Simon Kiss
2010-Jun-28 15:04 UTC
[R] Stacked Histogram, multiple lines for dates of news stories?
Dear colleagues, I have extracted the dates of several news stories from a newspaper data base to chart coverage trends of an issue over time. They are in a data frame that looks just like one generated by the reproducible code below. I can already generate a histogram of the dates with various intervals (months, quarters, weeks years) using hist.Date. However, there are two other things I'd like to do. First, I'd like to either create a stacked histogram so that one could see whether one newspaper really pushed coverage of an issue at a certain point while others then followed later on in time. Second, or alternatively, I would like to do a line graph of the same data for the different papers to represent the same trends. I guess what I'm finding challenging is that I don't have counts of the number of stories on each day or in each week or in each month; I just have the dates themselves. The date.Hist command was very useful in turning those into bins, but I'd like to push it a bit further and to a stacked histogram or a multiple line chart. Can anyone suggest a way to go about doing this?
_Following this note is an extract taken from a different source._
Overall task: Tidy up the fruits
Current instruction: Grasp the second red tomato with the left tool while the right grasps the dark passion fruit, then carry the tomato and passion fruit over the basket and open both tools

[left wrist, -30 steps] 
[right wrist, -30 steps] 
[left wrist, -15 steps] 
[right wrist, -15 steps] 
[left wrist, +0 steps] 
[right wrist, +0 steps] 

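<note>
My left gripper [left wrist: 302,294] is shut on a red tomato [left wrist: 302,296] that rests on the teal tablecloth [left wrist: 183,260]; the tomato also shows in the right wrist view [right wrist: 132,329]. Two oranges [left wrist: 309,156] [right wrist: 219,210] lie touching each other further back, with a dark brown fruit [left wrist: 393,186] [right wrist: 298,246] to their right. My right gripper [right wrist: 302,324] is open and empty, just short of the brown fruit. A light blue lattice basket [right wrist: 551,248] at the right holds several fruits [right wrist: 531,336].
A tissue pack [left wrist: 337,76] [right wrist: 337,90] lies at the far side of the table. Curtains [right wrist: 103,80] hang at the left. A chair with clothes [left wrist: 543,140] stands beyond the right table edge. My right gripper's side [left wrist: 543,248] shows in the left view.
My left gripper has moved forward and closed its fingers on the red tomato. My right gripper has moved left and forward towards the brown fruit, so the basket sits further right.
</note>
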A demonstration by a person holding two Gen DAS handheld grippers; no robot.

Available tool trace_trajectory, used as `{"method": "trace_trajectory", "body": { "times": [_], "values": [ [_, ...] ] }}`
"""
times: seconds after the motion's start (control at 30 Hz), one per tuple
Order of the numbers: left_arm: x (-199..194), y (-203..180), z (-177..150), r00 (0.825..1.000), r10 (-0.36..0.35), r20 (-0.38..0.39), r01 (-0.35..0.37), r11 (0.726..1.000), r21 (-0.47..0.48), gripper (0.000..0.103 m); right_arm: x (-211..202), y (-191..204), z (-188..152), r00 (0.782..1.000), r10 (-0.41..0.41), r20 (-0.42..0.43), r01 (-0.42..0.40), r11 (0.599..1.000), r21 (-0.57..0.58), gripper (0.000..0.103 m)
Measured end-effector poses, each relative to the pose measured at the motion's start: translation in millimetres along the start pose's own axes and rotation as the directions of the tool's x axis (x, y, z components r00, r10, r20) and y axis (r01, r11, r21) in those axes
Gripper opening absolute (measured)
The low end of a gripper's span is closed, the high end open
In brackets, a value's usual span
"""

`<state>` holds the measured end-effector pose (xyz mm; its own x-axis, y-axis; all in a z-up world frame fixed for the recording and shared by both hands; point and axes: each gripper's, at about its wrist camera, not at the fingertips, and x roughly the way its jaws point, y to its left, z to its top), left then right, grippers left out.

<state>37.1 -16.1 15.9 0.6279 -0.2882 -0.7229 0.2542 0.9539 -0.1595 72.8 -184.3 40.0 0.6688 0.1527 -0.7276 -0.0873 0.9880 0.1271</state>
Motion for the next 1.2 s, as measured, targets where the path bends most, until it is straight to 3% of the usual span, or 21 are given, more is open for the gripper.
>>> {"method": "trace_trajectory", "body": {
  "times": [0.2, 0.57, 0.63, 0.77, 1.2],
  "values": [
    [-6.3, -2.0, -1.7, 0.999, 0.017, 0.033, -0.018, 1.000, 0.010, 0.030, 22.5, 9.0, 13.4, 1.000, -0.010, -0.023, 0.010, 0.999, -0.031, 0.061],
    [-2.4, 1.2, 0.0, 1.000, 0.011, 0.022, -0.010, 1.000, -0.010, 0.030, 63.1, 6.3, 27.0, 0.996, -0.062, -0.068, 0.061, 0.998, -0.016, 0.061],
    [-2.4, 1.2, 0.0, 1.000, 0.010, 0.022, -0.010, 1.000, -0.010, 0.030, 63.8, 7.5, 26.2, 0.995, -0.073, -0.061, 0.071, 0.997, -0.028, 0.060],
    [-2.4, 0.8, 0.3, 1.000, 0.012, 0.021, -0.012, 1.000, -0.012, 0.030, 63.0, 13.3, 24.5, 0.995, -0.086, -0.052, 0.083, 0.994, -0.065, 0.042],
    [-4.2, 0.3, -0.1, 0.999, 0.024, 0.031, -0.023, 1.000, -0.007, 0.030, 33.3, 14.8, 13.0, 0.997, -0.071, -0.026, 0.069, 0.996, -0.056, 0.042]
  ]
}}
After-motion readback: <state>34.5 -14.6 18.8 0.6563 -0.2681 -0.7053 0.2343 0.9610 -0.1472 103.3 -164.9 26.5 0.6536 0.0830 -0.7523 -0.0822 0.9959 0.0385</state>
I should say, I played around in Hadley Wickham's ggplot package and looked at his website, and there is a way to render multiple lines here: http://had.co.nz/ggplot2/scale_date.html but it was not clear to me how to plot just the dates or an index of the dates as I don't have a value for the y axis, other than the number of times a story was published in that time frame. Regardless, I hope someone can suggest something. Yours, Simon J. Kiss test=sample(1:3, 50, replace=TRUE) test=as.factor(test) levels(test)=c("Star", "Globe and Mail", "Post") test2=ISOdatetime(sample(2004:2009, 50, replace=TRUE), sample(1:12, size=50, replace=TRUE), sample(1:30, 50, replace=TRUE), 0,0,0) test2=as.Date(test2) test_df=data.frame(test, test2) ********************************* Simon J. Kiss, PhD SSHRC and DAAD Post-Doctoral Fellow John F. Kennedy Institute of North America Studies Free University of Berlin Lansstra?e 7-9 14195 Berlin, Germany Cell: +49 (0)1525-300-2812, Web: http://www.jfki.fu-berlin.de/index.html
Hadley Wickham
2010-Jun-28 16:58 UTC
[R] Stacked Histogram, multiple lines for dates of news stories?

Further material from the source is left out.